Sun Yat-sen University, Zhongshan Ophthalmic Center Guangzhou, Guangdong, China (People's Republic)
Abstract: Retinal ganglion cells (RGCs) are the key neurons responsible for transmitting visual information to the brain, and their degeneration in retinal diseases such as glaucoma leads to severe vision loss. N6-methyladenosine (m6A) modification plays a crucial role in gene expression and cellular functions in eukaryotes, including nervous system development. However, the specific functions of m6A modification in RGC remain unclear. Our previous research has demonstrated that the transcription factors Ascl1, Brn3b, and Isl1 can efficiently induce fibroblasts into RGC-like neurons (iRGCs), providing a robust experimental platform for studying RGC development and physiology. Using this iRGC model, we investigated the functions of Mettl3, the key catalytic component of the m6A-writer complex, in RGC. Our results showed that METTL3 knockdown significantly impaired axon growth and reduced iRGC induction efficiency, while METTL3 overexpression significantly promoted iRGC axon growth.
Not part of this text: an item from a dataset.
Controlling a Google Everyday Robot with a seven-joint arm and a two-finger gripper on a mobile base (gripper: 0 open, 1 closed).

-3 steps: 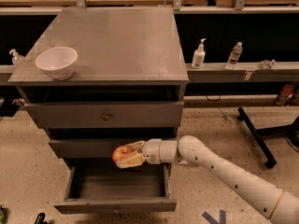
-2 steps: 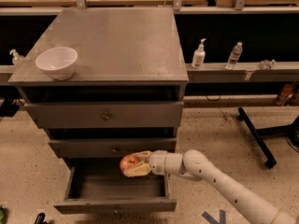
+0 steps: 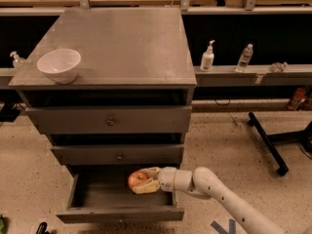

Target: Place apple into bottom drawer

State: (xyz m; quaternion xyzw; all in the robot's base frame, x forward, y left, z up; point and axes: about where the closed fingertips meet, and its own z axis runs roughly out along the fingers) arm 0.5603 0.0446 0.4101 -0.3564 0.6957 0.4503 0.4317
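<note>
The red-orange apple [image 3: 137, 179] is held in my gripper [image 3: 145, 180], whose pale fingers are shut on it from the right. It hangs inside the open bottom drawer [image 3: 78, 194], just above the drawer floor, toward the middle-right. My white arm reaches in from the lower right. The two upper grey drawers are shut.
A white bowl [image 3: 59, 65] stands on the cabinet top [image 3: 131, 43] at the left. A soap dispenser [image 3: 207, 57] and a plastic bottle [image 3: 244, 57] sit on the ledge to the right. A black stand leg [image 3: 265, 143] lies on the speckled floor at right.
My gripper with the apple has come down from the front of the middle drawer into the open bottom drawer, moving slightly right.
</note>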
RNA sequencing and m6A sequencing revealed downstream target genes regulated by METTL3 and its mediated m6A modification, which play complex roles in RGC axon growth. Thus our study demonstrated that METTL3-mediated m6A modification positively regulates axonogenesis and neurogenesis during RGC reprogramming. Our findings deepen our understanding of the molecular networks governing RGC axon development and regeneration and identify new targets for potential therapies for RGC degenerative diseases.
Funding Source: the National Natural Science Foundation of China (32470848).